Sunday, July 18, 2010

Jaywalking with John Hinderaker

The most memorable thing Jay Leno ever did on the Tonight Show, at least in my mind, was his Jaywalking routine. You probably remember it well. Jay would walk up to people on the street, generally young people in their teens or twenties, microphone in hand, and ask them simple questions about current events or history. We were supposed to laugh as these people would be stumped by such questions as, "What happened in 1776?" or "Who was President during World War II?" etc . . . It was all supposed to be just a gag, but I think Jay performed a valuable public service in opening people's eyes to the state of education in America.
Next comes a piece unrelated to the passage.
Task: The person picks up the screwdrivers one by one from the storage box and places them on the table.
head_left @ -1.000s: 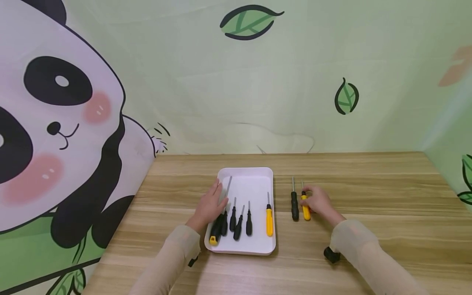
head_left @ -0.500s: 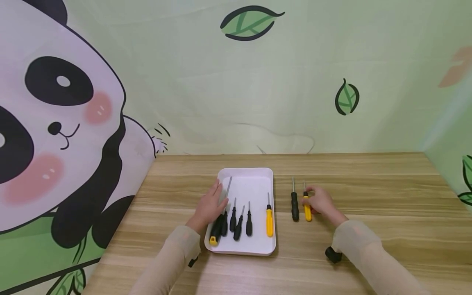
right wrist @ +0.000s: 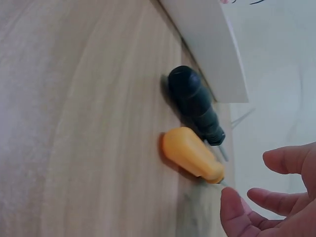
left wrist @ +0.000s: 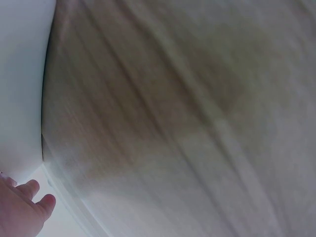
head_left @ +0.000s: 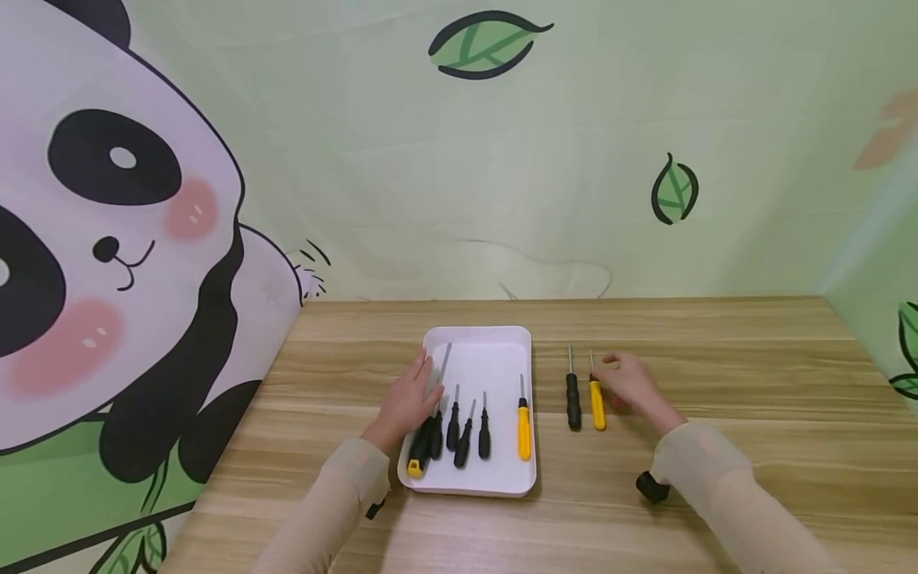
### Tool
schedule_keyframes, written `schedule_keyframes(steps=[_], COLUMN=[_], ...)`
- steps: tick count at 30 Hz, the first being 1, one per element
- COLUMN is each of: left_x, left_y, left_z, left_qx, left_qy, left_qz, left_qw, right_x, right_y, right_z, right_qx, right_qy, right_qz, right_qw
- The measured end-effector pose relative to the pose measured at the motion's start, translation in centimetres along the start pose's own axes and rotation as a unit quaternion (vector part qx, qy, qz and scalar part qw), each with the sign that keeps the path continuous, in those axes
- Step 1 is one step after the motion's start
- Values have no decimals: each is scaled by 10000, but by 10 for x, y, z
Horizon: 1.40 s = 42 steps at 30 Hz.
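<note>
With fingers parted and gripping nothing, the right hand (head_left: 633, 381) is hanging beside a yellow-handled screwdriver (head_left: 598, 406), which is lying on the counter (head_left: 753, 359) at 3 o'clock from the white tray (head_left: 491, 363); contact is unclear. The left hand (head_left: 409, 401) is resting, fingers extended, on the tray's 9 o'clock rim.
</note>
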<state>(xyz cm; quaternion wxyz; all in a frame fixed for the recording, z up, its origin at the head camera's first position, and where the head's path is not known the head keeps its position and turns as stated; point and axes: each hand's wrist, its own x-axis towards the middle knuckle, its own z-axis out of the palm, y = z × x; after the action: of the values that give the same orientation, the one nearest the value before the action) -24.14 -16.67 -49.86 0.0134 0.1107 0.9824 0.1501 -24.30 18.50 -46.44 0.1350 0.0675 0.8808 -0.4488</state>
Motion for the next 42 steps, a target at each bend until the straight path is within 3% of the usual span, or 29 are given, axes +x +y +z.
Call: schedule_keyframes(steps=[11,24,42], left_x=[-1,1,-1], left_y=[-1,-2,-1], left_z=[1,2,-1], left_qx=[27,50,-45], left_qy=[62,14,93], left_qz=[33,12,77], left_qw=[10000,10000,9999], right_x=[-10,-20,-36], right_y=[-16,-37,-64], right_z=[-3,3,19], right_qx=[120,870,1410], right_qy=[-28,-562,-1199], right_qz=[-71,-410,-328], right_qw=[9999,9938,9822])
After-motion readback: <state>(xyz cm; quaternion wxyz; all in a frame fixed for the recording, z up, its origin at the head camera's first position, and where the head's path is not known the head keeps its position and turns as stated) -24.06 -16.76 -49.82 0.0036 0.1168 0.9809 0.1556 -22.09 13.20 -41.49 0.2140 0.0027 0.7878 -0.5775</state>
Sometimes the people on the street were faking it. You could tell they knew the answer but wanted to go along with the routine so they pretended to be ignorant. My dad once told me about a time he saw a guy hypnotize people on stage. He'd asked for volunteers from the audience and after weeding out most of them, had a few saps left who would do anything. One guy barked like a dog, another pretended to be a houseplant. My dad thought they were all faking.
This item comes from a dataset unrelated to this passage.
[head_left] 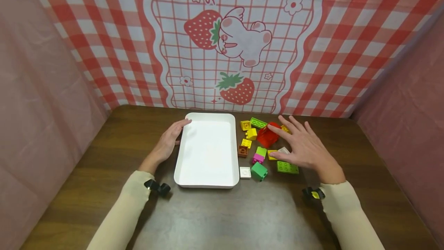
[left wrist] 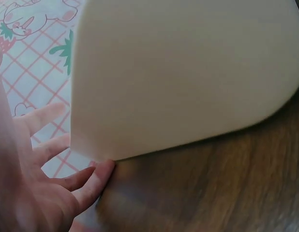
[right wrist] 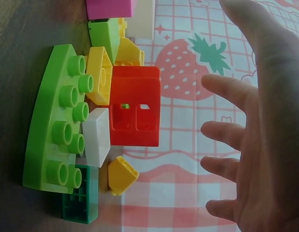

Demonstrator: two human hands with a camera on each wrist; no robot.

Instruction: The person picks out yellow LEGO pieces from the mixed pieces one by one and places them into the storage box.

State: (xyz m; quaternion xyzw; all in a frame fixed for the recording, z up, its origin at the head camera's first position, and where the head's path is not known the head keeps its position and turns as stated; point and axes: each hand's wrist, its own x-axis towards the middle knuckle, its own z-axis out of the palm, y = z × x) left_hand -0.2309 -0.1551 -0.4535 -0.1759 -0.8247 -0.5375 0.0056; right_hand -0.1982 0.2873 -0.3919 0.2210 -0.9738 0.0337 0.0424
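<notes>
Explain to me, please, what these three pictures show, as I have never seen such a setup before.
There is no machine here: a person works bare-handed. The large picture comes from a camera worn on the head, looking forward and down; the other two come from the small wrist cameras, one per arm. On the wooden table stands a white tray, with colourful toy bricks lying to its right. The left hand touches the tray's left edge. The right hand is spread over some of the bricks and holds nothing.
</notes>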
I can see how that would happen. Put yourself in their shoes. Nobody wants to be a wet blanket. Suppose you're at some performance. You raise your hand without thinking, now you're up on stage. Pretty soon you're one of the only one's left and it's up to you to pretend you're in a trance, or the act dies and no one has a good time. Same thing with Jay. You're walking down the street on a beautiful day. There's a commotion. "Wow, is that . . . " you say to yourself, "Jay Leno?" Next thing you know he's standing right in front of you. You can't believe you're actually face to face with Jay Leno himself! You're nervous, excited, everybody's laughing, he pops the question, "Who was this man?" he asks. [He shows you a portrait of Ben Franklin.] You know it's Ben Franklin, but you don't say that because it wouldn't be funny, so you say something else. (laugh, laugh)

That happened, but most of the time people weren't pretending to be so ignorant. For me at least, that's what was so disturbing and revealing about the Jaywalking routine. These people really didn't know what ocean is to the west of California, whose image is on our penny, or some such thing.
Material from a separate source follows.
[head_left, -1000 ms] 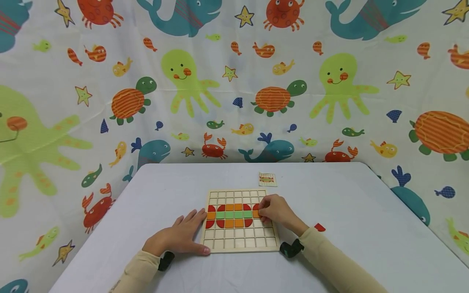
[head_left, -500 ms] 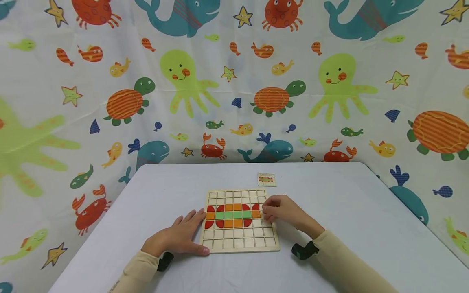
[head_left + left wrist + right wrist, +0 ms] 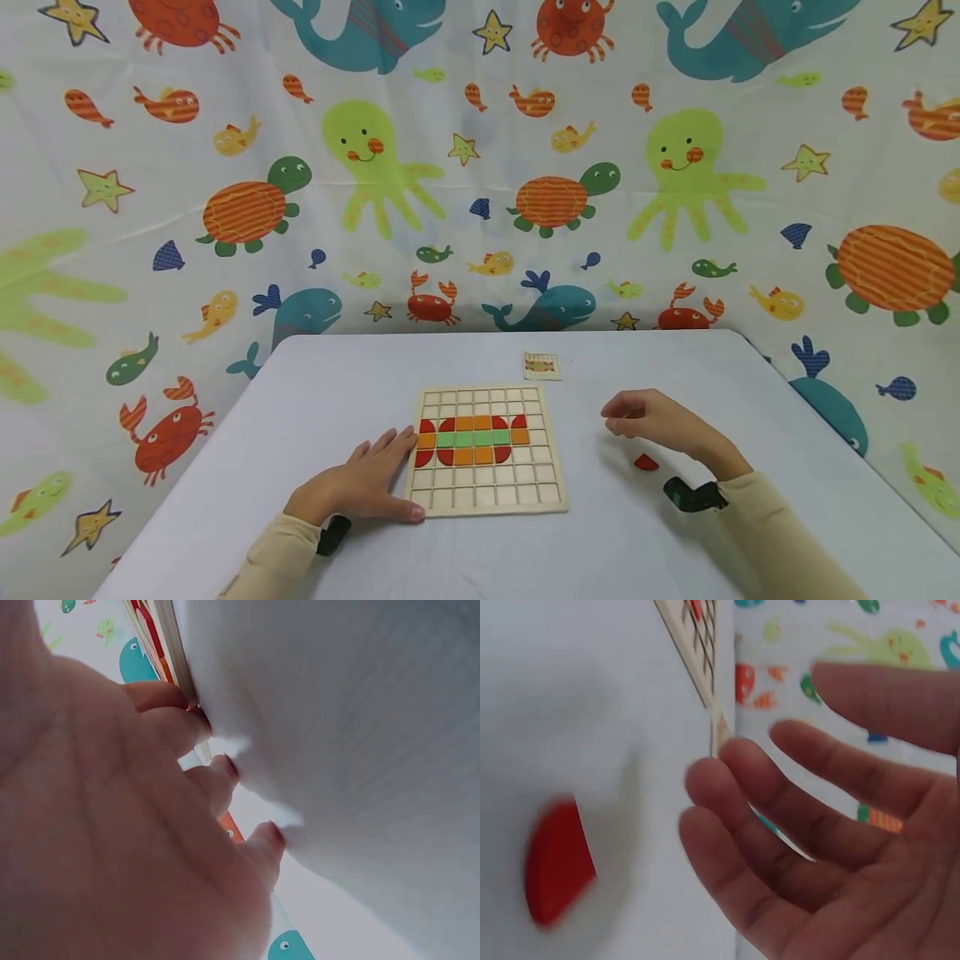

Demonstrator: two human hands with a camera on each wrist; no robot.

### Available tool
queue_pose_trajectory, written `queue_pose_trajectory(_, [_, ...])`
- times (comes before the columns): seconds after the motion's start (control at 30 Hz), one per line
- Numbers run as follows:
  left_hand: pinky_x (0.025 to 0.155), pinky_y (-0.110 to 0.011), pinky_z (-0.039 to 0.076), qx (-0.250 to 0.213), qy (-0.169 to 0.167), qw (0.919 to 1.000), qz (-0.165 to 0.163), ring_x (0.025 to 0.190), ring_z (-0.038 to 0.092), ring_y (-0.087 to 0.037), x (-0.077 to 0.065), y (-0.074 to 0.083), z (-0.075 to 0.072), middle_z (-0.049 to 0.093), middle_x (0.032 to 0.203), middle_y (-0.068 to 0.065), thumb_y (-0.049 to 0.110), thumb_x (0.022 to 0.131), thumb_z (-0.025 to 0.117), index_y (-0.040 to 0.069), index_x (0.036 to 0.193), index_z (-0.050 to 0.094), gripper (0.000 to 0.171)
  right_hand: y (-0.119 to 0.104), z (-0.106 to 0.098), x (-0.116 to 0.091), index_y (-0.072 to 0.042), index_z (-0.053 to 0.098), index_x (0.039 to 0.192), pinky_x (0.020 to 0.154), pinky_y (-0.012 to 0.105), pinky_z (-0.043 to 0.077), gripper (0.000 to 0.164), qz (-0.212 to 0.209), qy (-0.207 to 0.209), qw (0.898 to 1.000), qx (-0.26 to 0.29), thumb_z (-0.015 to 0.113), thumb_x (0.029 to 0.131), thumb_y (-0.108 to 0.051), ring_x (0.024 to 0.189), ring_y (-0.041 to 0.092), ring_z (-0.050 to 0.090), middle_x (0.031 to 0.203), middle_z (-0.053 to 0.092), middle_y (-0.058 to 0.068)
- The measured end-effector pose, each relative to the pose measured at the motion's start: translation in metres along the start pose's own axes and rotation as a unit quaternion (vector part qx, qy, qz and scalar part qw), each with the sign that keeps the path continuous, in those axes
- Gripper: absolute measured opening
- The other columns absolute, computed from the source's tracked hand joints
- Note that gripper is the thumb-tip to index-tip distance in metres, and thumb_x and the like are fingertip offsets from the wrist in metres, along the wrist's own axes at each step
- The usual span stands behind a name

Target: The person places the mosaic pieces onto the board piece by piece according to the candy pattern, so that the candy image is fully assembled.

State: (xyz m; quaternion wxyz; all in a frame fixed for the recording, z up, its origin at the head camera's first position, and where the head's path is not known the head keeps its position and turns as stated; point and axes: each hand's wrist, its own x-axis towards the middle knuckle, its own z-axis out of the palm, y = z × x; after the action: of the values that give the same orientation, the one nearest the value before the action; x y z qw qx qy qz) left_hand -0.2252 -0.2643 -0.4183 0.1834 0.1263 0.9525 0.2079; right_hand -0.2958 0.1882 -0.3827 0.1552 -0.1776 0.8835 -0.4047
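Note:
A wooden grid board [image 3: 487,498] lies on the table with red quarter-round, orange square and green square tiles in its middle rows. Against its left edge rests my left hand [image 3: 360,487], fingers spread and thumb at the lower left corner; in the left wrist view the fingertips [image 3: 199,724] touch the board's side. My right hand [image 3: 667,425] hovers right of the board, fingers loosely bent and nothing in them. Just below it a red quarter-round tile [image 3: 647,462] lies on the table; the right wrist view shows this red tile [image 3: 559,862] apart from the fingers [image 3: 727,862].
A small pattern card [image 3: 542,366] lies behind the board, near the table's far side. The white table [image 3: 337,375] ends at a hanging cloth [image 3: 480,233] printed with sea animals. A dark strap device [image 3: 693,496] sits at the right wrist.
My right hand has left the board's right side and moved right, to above the loose red tile. A red quarter-round stays in the upper right of the pattern. The left hand keeps its place.

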Motion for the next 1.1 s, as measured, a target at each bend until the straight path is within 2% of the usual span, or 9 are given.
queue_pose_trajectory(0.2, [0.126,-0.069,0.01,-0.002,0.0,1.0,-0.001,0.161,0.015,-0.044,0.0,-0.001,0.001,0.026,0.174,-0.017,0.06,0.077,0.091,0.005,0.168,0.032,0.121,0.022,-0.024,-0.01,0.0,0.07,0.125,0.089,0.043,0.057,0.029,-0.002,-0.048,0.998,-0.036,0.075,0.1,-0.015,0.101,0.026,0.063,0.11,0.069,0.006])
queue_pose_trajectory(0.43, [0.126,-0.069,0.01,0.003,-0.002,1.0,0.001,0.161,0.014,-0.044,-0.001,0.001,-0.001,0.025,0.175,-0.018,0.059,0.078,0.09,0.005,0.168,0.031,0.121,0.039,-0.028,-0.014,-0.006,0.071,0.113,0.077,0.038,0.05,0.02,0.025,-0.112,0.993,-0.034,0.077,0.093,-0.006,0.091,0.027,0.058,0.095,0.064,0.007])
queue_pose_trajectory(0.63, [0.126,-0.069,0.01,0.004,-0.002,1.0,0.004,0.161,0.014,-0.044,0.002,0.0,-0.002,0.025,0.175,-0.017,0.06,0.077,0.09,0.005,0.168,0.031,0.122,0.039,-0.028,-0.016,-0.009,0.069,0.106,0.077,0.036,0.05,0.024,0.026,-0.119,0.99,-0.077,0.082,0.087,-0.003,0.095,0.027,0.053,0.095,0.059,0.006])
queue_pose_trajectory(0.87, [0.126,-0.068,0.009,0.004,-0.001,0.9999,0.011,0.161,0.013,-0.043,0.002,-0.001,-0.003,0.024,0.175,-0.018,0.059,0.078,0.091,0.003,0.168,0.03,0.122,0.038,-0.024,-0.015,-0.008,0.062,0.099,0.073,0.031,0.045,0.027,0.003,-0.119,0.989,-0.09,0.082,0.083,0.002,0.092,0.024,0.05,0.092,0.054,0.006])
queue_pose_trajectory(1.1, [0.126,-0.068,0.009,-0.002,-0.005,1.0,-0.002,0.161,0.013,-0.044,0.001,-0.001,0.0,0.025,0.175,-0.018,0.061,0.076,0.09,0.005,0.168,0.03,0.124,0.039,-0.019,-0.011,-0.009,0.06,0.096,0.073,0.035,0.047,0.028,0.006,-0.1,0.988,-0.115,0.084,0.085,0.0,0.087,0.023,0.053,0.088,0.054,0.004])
John Hinderaker of Powerlineblog.com has a recent post about his own Jaywalking experience. http://powerlineblog.com/ "Another Sign of the Apocalypse" Hinderaker tells about how he showed a $50 bill to a desk clerk at a local gym, asking her whose image it was on the bill. She didn't know, so he proceeded to tell her. "Do you know who he was?" Hinderaker asked. "You don't recall ever hearing of him?" he asked. She didn't. I have been reading Powerline for years, and I admire Hinderaker a great deal, but in this case it strikes me as rude what he did. I think he stepped over a boundary just as surely as though he'd asked her how much money she had in her pocket. "It's none of you're damn business!" could have been her rightful reply.

Whether or not Hinderaker overstepped his bounds, the point remains that the young clerk probably didn't have a clue as to who Ulysses Grant was. We can thank Jay Leno for helping to open our eyes to the crisis, and for propmting ordinary people like Hinderaker to take matters into their own hands and test the premise behind Jaywalking, which is that many of today's young people really are that ignorant.

Tuesday, July 13, 2010

www.kids: It's About Time

The July issue of National Review contains a great piece by Jonah Goldberg and Nick Schulz, in which they propose the creation of a new "top-level domain" reserved exclusively for material appropriate for children under the age of eighteen: www.kids.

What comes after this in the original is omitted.